Galgano has more troubles. In the past year, at least three Galgano-owned companies in Broward have been hit with civil judgments totaling more than $1 million for failing to satisfy a lease agreement and stiffing a meat supplier. In fact the Bobby Rubino's chain appears to be struggling. Although spokeswoman Kay Ferrarra wouldn't comment on the company's financial health, several restaurants have closed in the last three years. Two locations associated with Galgano, in Pittsburgh and North Lauderdale have gone bust, and restaurants in Pembroke Park, Boca Raton, and Fort Lauderdale recently went out of business.
Even Scotto recently sold his interest in the Bobby Rubino's in San Francisco. Reached at Fresco, his popular New York City restaurant, Scotto said he didn't know of Galgano's arrest. "It doesn't surprise me," he said. "That whole company wasn't set up right."

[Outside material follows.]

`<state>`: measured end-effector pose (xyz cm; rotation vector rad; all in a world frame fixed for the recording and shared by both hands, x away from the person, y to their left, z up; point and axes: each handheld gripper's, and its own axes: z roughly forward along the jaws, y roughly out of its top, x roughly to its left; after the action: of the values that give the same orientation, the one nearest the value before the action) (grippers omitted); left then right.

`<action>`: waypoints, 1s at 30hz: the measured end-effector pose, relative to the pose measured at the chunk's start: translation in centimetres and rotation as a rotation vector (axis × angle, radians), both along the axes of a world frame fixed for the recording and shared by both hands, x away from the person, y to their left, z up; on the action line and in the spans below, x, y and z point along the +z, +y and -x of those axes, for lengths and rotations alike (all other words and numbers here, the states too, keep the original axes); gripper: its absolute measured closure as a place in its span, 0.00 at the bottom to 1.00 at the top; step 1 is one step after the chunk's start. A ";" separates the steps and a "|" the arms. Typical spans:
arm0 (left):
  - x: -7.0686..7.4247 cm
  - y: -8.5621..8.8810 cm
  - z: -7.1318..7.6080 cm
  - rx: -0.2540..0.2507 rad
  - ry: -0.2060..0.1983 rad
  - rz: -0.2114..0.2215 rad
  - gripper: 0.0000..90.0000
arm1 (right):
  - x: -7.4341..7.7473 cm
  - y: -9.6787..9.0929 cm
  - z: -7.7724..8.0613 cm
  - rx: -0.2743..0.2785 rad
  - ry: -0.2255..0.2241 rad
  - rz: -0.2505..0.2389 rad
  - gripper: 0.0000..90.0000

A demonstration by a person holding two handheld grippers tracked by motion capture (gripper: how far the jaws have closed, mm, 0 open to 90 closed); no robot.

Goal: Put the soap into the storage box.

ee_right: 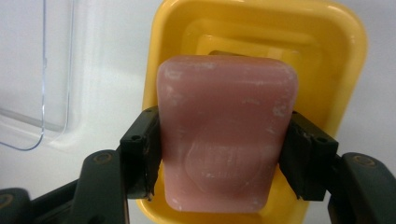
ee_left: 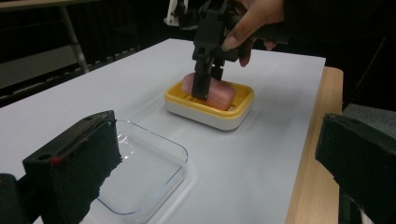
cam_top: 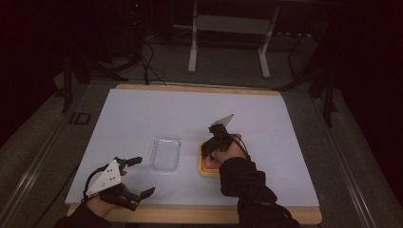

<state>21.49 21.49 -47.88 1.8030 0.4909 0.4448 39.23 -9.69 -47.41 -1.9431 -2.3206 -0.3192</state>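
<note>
We see the right gripper (ee_right: pixel 219 163) clamped on a pink rectangular bar of soap (ee_right: pixel 224 135), its two black jaws pressing the bar's long sides. The soap sits over a yellow plastic soap dish with a white base (ee_right: pixel 345 60); in the left gripper view the bar (ee_left: pixel 219 91) lies in the dish (ee_left: pixel 210 109) with the right gripper (ee_left: pixel 205 74) coming down onto it from above, and we cannot tell whether the bar is lifted clear of the dish floor. The hand (ee_left: pixel 254 18) holding that gripper wraps its body, and a dark sleeve (cam_top: pixel 247 185) runs back toward the near edge in the high view.

Just beside the dish, toward the person's left, lies a clear, shallow plastic tray with rounded corners (cam_top: pixel 166 153), apart from the dish and holding nothing.

We find the left gripper (cam_top: pixel 138 176) near the front left part of the counter, its jaws spread wide apart with nothing between them, pointing toward the tray. A grey three-cornered plate (cam_top: pixel 105 177) tops it.

Everything rests on a pale white sheet (cam_top: pixel 142 114) covering the wooden counter (cam_top: pixel 199 214), whose light edge shows along the near and far sides. Beyond it we make out a dim floor and a pale metal frame (cam_top: pixel 228 28).
</note>
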 end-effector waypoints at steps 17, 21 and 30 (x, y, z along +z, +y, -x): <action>0.0 -0.1 0.0 -0.002 0.001 0.000 0.00 | -0.7 0.3 -0.3 -0.024 0.015 0.011 0.39; 0.0 0.0 0.0 -0.002 0.001 -0.001 0.00 | -0.5 0.0 -0.4 -0.024 0.023 -0.015 0.36; 0.0 0.0 -0.1 -0.002 0.004 0.000 0.00 | 1.3 -0.1 -0.3 0.027 -0.040 0.012 0.32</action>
<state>21.57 21.49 -47.91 1.8044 0.4921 0.4398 39.54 -9.82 -46.08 -1.9255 -2.3765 -0.3457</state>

Scotto, who has made several appearances on the Today show to talk about food with Matt Lauer, Al Roker, and Katie Couric, was unsurprised by Haddad's claim that Galgano is being prosecuted because of his Mafia associations. "If that's the case, it's a shame," he comments. Scotto says sometimes he too feels like a marked man because of his family's past. "But we learn to deal with that," he says. "We work very hard, and my mom's here to keep us in line. She still slaps us. We do our best to come in here and work hard to prove what we are."